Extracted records
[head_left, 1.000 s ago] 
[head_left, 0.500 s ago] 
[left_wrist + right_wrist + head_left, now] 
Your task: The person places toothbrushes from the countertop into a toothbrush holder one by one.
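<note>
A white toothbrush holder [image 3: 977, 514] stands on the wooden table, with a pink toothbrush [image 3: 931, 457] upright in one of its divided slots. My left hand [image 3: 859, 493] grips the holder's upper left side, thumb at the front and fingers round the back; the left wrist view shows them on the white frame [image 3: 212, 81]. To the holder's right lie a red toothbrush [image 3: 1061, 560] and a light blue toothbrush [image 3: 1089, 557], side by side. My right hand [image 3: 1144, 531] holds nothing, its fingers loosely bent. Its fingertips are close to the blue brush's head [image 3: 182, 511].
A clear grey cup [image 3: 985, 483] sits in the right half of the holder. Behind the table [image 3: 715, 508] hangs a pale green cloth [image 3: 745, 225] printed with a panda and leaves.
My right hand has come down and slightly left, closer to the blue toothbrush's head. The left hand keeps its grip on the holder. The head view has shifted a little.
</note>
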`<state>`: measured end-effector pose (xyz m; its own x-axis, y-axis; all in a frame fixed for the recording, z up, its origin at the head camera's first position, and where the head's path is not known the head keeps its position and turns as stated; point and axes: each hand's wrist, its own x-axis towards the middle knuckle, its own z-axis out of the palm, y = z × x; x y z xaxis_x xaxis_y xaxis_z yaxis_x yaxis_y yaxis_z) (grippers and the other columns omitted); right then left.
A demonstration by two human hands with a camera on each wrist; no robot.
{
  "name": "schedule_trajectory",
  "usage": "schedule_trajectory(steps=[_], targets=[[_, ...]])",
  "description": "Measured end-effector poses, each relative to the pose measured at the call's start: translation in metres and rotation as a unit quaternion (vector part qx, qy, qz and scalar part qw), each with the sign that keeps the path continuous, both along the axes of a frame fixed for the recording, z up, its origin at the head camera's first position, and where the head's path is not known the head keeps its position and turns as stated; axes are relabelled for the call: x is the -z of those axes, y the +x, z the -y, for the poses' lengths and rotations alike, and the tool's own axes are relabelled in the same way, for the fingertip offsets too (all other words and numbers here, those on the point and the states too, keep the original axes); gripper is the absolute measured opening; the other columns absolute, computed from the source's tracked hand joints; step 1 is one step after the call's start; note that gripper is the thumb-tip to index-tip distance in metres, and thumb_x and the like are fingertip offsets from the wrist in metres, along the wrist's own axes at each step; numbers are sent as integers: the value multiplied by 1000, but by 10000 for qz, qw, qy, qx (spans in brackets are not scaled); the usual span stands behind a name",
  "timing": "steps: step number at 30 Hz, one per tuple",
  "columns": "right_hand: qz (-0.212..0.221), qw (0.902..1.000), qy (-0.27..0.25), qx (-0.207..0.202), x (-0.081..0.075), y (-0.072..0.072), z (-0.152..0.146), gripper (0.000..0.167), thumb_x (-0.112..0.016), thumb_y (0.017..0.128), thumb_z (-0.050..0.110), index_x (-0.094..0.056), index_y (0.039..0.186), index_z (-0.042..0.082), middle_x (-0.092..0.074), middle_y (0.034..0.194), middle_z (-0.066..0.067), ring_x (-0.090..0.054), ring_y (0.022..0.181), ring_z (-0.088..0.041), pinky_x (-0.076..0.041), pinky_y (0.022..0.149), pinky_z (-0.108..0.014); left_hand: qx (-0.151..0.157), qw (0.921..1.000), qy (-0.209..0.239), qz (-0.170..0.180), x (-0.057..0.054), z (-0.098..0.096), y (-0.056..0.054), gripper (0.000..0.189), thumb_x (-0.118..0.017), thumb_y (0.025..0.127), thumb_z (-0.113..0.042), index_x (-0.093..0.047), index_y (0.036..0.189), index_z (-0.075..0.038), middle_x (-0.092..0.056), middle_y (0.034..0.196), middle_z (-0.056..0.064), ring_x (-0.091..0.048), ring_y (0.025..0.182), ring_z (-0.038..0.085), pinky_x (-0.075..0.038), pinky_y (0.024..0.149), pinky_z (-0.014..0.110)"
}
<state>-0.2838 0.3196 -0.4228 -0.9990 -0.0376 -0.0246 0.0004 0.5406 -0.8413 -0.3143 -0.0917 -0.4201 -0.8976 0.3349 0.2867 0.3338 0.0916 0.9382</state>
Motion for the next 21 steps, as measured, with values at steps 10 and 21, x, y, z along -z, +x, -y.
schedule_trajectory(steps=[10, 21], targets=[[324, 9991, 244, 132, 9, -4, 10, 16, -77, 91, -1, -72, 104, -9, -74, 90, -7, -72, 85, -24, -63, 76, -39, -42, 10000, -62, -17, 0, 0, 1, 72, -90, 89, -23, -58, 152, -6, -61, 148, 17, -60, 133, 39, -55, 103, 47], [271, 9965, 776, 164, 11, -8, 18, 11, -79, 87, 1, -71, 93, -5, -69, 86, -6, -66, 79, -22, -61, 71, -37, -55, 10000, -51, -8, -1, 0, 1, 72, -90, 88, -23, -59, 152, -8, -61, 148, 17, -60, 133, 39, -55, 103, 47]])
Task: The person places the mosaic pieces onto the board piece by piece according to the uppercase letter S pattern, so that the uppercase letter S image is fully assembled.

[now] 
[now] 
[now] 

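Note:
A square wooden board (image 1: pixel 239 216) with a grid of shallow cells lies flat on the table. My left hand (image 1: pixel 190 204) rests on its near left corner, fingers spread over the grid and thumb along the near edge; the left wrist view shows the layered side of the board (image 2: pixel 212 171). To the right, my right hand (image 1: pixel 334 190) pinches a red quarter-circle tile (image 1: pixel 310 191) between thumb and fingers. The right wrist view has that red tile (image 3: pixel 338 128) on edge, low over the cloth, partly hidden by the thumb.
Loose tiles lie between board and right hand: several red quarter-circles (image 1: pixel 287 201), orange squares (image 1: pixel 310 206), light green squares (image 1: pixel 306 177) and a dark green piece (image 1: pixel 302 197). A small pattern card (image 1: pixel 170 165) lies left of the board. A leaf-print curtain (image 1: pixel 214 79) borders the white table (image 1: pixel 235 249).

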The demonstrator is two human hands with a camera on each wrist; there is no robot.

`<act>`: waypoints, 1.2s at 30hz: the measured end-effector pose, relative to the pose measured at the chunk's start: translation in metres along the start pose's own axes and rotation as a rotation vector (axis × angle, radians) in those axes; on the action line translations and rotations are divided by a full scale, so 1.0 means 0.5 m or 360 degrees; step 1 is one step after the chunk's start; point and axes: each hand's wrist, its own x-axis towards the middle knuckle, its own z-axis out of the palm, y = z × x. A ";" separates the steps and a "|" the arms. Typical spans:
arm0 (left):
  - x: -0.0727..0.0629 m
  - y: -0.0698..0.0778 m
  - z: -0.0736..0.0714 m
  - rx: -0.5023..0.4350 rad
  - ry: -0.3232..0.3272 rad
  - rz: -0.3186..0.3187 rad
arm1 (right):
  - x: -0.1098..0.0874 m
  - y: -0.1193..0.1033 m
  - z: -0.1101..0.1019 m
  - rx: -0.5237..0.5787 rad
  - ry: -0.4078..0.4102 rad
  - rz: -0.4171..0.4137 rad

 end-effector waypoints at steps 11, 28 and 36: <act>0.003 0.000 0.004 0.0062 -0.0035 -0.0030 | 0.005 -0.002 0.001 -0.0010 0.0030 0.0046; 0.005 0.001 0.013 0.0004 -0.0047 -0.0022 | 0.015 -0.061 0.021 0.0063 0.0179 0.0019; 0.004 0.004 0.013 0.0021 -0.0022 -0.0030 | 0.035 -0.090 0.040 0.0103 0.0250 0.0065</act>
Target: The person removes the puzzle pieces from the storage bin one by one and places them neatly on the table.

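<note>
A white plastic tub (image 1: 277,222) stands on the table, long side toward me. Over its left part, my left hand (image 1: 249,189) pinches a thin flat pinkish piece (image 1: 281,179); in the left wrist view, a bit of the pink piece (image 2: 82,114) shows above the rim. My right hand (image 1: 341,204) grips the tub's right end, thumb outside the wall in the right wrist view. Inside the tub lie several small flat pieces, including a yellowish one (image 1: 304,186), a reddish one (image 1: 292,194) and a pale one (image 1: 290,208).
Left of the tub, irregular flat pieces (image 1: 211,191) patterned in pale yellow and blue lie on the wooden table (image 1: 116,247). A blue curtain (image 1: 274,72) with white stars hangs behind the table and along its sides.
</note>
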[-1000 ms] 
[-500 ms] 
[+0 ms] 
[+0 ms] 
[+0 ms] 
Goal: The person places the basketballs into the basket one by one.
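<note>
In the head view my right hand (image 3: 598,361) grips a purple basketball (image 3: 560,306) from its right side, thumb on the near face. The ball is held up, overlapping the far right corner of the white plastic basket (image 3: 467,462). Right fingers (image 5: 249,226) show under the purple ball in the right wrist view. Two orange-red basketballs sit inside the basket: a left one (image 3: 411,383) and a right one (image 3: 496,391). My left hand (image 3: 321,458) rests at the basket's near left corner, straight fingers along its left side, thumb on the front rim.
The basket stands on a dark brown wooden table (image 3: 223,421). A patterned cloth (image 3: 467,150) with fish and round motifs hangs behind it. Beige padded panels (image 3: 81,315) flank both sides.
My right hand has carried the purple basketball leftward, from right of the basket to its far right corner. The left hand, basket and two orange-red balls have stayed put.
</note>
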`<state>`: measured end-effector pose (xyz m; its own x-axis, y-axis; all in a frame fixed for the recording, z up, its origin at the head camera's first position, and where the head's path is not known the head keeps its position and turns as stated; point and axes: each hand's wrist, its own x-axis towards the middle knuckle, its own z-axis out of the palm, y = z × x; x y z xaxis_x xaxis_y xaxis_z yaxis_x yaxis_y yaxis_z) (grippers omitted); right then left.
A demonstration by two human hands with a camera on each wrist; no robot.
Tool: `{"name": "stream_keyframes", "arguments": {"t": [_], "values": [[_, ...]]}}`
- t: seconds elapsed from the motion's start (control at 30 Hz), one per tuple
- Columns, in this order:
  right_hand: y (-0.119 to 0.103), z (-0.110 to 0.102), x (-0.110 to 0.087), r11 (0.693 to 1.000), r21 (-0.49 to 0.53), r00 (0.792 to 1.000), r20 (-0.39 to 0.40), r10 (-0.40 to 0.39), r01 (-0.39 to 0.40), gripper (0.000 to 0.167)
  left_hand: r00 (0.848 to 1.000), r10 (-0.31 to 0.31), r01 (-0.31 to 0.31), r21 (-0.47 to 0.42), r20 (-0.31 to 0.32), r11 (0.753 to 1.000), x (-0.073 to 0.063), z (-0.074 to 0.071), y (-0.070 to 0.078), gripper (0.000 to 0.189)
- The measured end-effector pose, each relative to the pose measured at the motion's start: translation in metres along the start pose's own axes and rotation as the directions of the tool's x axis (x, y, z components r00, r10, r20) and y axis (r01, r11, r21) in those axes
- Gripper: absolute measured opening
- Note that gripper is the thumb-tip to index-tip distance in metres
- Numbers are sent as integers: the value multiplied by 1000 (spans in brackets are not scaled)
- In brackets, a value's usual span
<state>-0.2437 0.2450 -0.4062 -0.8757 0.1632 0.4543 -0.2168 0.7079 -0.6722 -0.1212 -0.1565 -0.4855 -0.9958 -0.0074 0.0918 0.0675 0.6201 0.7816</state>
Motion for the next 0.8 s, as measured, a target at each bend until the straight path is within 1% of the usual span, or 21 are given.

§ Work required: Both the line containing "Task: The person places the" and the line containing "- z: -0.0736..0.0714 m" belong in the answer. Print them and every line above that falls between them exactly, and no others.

§ Exercise solution:
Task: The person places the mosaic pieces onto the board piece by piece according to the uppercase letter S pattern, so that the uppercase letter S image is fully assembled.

[now] 
[now] 
[now] 

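Note:
A square wooden board (image 1: pixel 239 216) with a grid of shallow cells lies flat on the table. My left hand (image 1: pixel 190 204) rests on its near left corner, fingers spread over the grid and thumb along the near edge; the left wrist view shows the layered side of the board (image 2: pixel 212 171). To the right, my right hand (image 1: pixel 334 190) pinches a red quarter-circle tile (image 1: pixel 310 191) between thumb and fingers. The right wrist view has that red tile (image 3: pixel 338 128) on edge, low over the cloth, partly hidden by the thumb.
Loose tiles lie between board and right hand: several red quarter-circles (image 1: pixel 287 201), orange squares (image 1: pixel 310 206), light green squares (image 1: pixel 306 177) and a dark green piece (image 1: pixel 302 197). A small pattern card (image 1: pixel 170 165) lies left of the board. A leaf-print curtain (image 1: pixel 214 79) borders the white table (image 1: pixel 235 249).
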
The demonstrator is two human hands with a camera on each wrist; there is no robot.

`<act>`: waypoints, 1.2s at 30hz: the measured end-effector pose, relative to the pose measured at the chunk's start: translation in metres along the start pose's own axes and rotation as a rotation vector (axis × angle, radians) in those axes; on the action line translations and rotations are divided by a full scale, so 1.0 means 0.5 m or 360 degrees; step 1 is one step after the chunk's start; point and axes: each hand's wrist, its own x-axis towards the middle knuckle, its own z-axis out of the palm, y = z × x. A ";" separates the steps and a "|" the arms. Typical spans:
arm0 (left):
  - x: -0.0727..0.0629 m
  - y: -0.0698..0.0778 m
  - z: -0.0736..0.0714 m

There is nothing further to the answer.